- _Your instructions_
In the records below, find the line containing "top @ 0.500" and the line containing "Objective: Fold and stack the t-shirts". Give again exactly those lines and every line between them, omitting the pictures.

- _Input material_
◇ ◇ ◇ ◇
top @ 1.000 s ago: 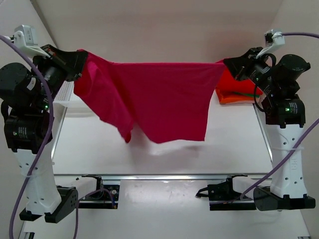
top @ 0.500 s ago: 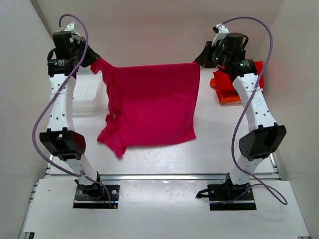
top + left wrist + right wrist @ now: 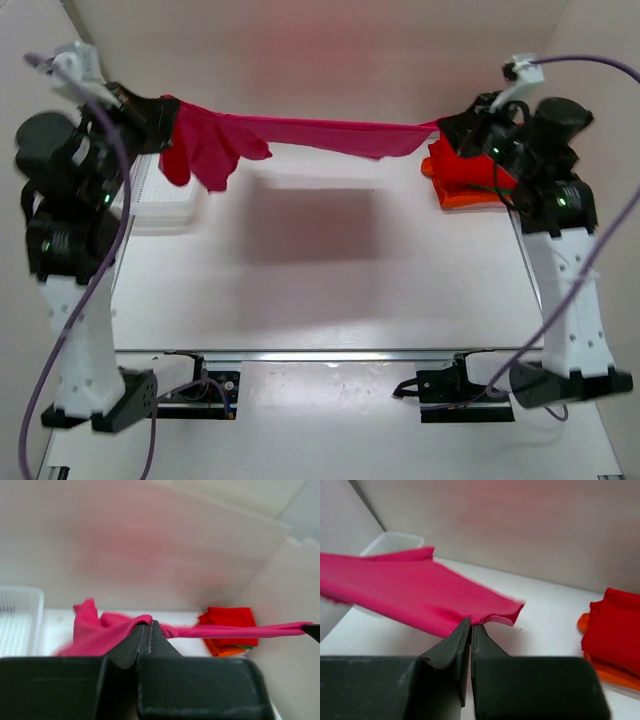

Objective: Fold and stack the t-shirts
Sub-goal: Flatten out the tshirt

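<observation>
The magenta-pink t-shirt (image 3: 310, 133) hangs stretched in the air between my two grippers, nearly flat and edge-on, high above the table. My left gripper (image 3: 168, 118) is shut on its left corner (image 3: 142, 620), with a bunched sleeve hanging just right of it. My right gripper (image 3: 446, 130) is shut on its right corner (image 3: 475, 620). The shirt also shows in the right wrist view (image 3: 410, 592). A folded stack sits at the back right: the bright red t-shirt (image 3: 462, 165) on the orange t-shirt (image 3: 470, 198), with a thin green edge (image 3: 245, 650) between them.
The white plastic mesh basket (image 3: 160, 205) stands at the back left, below my left arm; it also shows in the left wrist view (image 3: 17, 620) and the right wrist view (image 3: 390, 542). The shirt's shadow falls on the white table (image 3: 310, 290). Walls close in the back and sides.
Both arms have lifted and swung the shirt up, so it went from hanging down as a broad sheet to stretched nearly flat. The grippers are now farther apart.
</observation>
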Controlling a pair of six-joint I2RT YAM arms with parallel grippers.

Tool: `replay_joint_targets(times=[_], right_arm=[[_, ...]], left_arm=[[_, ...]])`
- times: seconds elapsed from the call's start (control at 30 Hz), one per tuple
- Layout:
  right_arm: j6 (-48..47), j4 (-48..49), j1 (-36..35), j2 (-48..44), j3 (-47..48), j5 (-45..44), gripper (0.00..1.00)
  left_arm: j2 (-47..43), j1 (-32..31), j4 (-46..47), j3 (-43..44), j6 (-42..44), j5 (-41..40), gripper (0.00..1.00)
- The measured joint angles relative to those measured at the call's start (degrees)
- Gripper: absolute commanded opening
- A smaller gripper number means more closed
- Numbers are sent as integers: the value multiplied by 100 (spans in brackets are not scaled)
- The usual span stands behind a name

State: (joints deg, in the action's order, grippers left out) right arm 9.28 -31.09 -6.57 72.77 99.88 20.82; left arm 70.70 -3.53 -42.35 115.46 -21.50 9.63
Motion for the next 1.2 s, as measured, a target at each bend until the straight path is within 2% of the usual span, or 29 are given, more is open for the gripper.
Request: replay_joint_targets(times=[0.2, 0.3, 0.43, 0.53, 0.63, 0.7, 0.8, 0.83, 0.87, 0.9, 0.93, 0.97, 1.0, 1.03, 1.1, 1.2], right_arm=[[162, 26, 402, -1419, -509, 205, 0], [284, 20, 813, -1832, -581, 503, 0], [341, 103, 772, -1906, -586, 715, 0], [348, 284, 769, -1676, -824, 807, 0], [330, 492, 592, -1226, -1263, 752, 0], [295, 621, 433, -748, -1473, 675, 0], [234, 909, 269, 304, -1545, 586, 0], [203, 1014, 245, 704, -1521, 568, 1], [162, 1064, 225, 1141, -1423, 549, 0], [120, 1064, 203, 1661, -1233, 509, 24], [109, 1104, 184, 2177, -1001, 461, 34], [42, 1045, 151, 2686, -671, 398, 42], [-11, 942, 125, 3346, -166, 299, 57], [-61, 876, 94, 3978, 404, 168, 68], [-190, 664, 50, 4940, 1401, -98, 76], [-348, 313, -42, 5475, 2011, -546, 77]], left_arm=[[-1252, -748, -72, -212, 94, -603, 0], [-1397, -920, -170, -184, 94, -761, 0], [-1228, -962, -267, -173, 107, -907, 0], [-942, -708, -101, -409, 109, -793, 0], [-619, -391, 428, -1165, 83, -562, 0], [-63, -328, 785, -1657, 85, -461, 0], [1040, -330, 1154, -1762, 125, -417, 0], [1589, -339, 1261, -1692, 166, -415, 7], [2068, -339, 1368, -1558, 229, -415, 19], [2767, -341, 1403, -1246, 304, -415, 62], [3180, -343, 1484, -1062, 380, -415, 68], [3775, -354, 1384, -649, 452, -428, 73], [4463, -363, 1410, -168, 533, -446, 74], [4988, -367, 1222, 328, 570, -463, 75], [5945, -372, 988, 1412, 662, -472, 75], [6371, -372, 629, 1947, 815, -479, 76]])
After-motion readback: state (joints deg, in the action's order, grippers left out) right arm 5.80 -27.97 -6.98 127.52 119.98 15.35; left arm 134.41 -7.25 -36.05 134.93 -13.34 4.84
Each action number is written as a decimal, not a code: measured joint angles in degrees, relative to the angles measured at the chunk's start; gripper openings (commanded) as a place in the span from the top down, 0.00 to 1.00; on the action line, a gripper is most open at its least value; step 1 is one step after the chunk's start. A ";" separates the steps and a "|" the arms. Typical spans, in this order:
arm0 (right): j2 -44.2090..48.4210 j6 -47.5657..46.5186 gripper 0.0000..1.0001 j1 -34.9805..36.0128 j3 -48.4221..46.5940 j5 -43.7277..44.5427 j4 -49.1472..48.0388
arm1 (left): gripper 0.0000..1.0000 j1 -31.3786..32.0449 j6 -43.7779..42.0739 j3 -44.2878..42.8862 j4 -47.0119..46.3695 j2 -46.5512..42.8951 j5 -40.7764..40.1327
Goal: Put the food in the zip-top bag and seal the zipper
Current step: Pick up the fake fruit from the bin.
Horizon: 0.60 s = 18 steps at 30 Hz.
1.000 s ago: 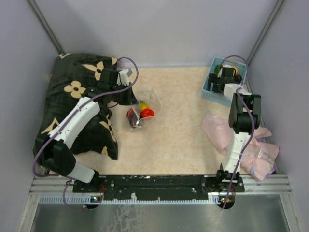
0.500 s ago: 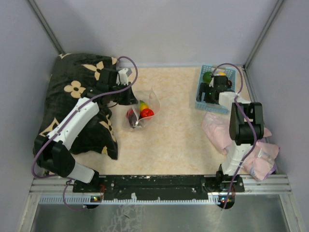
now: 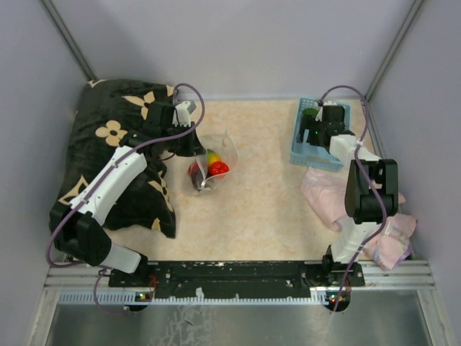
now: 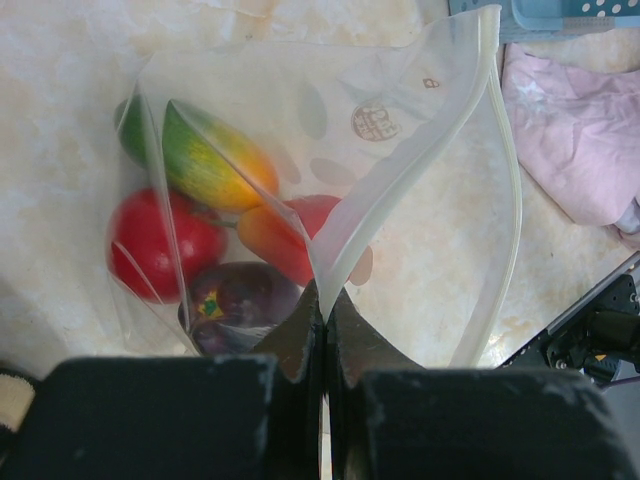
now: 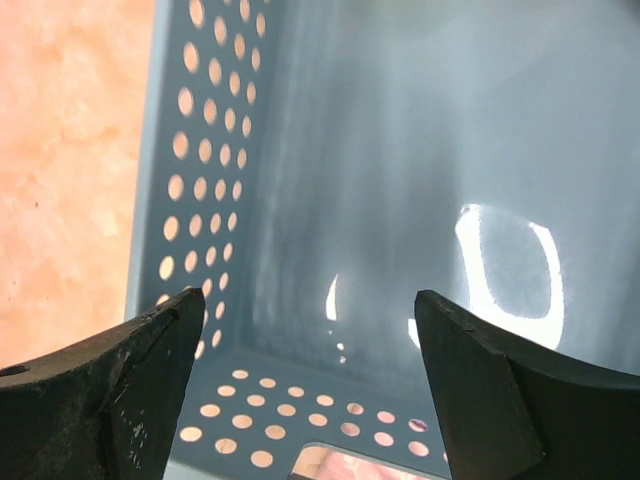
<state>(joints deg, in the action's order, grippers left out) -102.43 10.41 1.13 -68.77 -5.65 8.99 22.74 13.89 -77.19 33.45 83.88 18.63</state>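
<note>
The zip-top bag [image 3: 216, 164] was seen left of centre on the table [image 3: 266, 209], just right of the black floral pillow [image 3: 108, 137]. Its mouth stood agape. One lip was pinched by the left gripper [image 4: 322, 312], whose fingers were pressed together on the film with no gap left.

The film was judged thin, limp and slippery. The stiffer zipper [image 4: 516, 220] along the mouth would therefore be the better place to hold it.

The right gripper [image 5: 305, 320] was spread wide inside the light blue basket [image 3: 320, 137] at the far right, with nothing held between its fingers.

One bag and one basket were counted. Four pieces of the food were made out inside the bag:
- a green-to-yellow piece [image 4: 215, 160];
- a red round piece [image 4: 165, 240];
- an orange-red piece [image 4: 285, 232];
- a dark maroon piece [image 4: 235, 305].

A fifth piece behind them could not be ruled out. One green piece [image 3: 310, 114] was seen at the basket's far-left corner.

The pieces were judged light, hard and glossy, and so likely to roll or squirt from a grip. Each would best be taken across its middle.
</note>
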 measured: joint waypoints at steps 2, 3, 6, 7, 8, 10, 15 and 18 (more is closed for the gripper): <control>-0.42 -1.64 0.13 0.00 -2.71 0.66 -0.70 | 1.00 0.00 0.00 0.00 0.00 0.00 -0.02; -0.81 -2.45 0.11 0.00 -3.69 0.96 -1.22 | 1.00 0.00 0.00 0.00 0.00 0.00 0.00; -3.34 -7.02 0.09 -0.17 -8.46 2.19 -2.80 | 1.00 0.00 0.00 0.00 0.00 0.00 -0.04; -4.26 -8.41 0.09 -0.31 -9.66 2.29 -3.13 | 1.00 0.00 0.00 0.00 0.00 0.00 -0.04; -5.38 -10.19 0.09 -0.52 -11.08 2.10 -3.34 | 1.00 0.00 0.00 0.00 0.00 0.00 -0.04; -8.07 -14.08 0.09 -0.94 -14.14 1.03 -3.34 | 1.00 0.00 -0.02 0.00 0.00 0.00 -0.04; -14.71 -23.96 0.07 -2.67 -20.83 -2.16 -2.25 | 1.00 0.00 -0.02 0.00 0.00 0.00 -0.04; -17.44 -28.02 0.07 -3.80 -23.37 -4.66 -1.55 | 1.00 0.00 -0.02 0.00 0.00 0.00 -0.04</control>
<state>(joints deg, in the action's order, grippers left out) -119.87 -17.61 -2.68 -92.14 -10.31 7.44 22.74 13.87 -77.19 33.45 83.88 18.59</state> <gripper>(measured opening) 0.928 0.008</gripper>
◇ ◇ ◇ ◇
- _Answer for the task_
top @ 0.500 s ago: 
top + left wrist + right wrist @ now: 

Objective: Fold and stack the t-shirts

The exercise requires no additional output.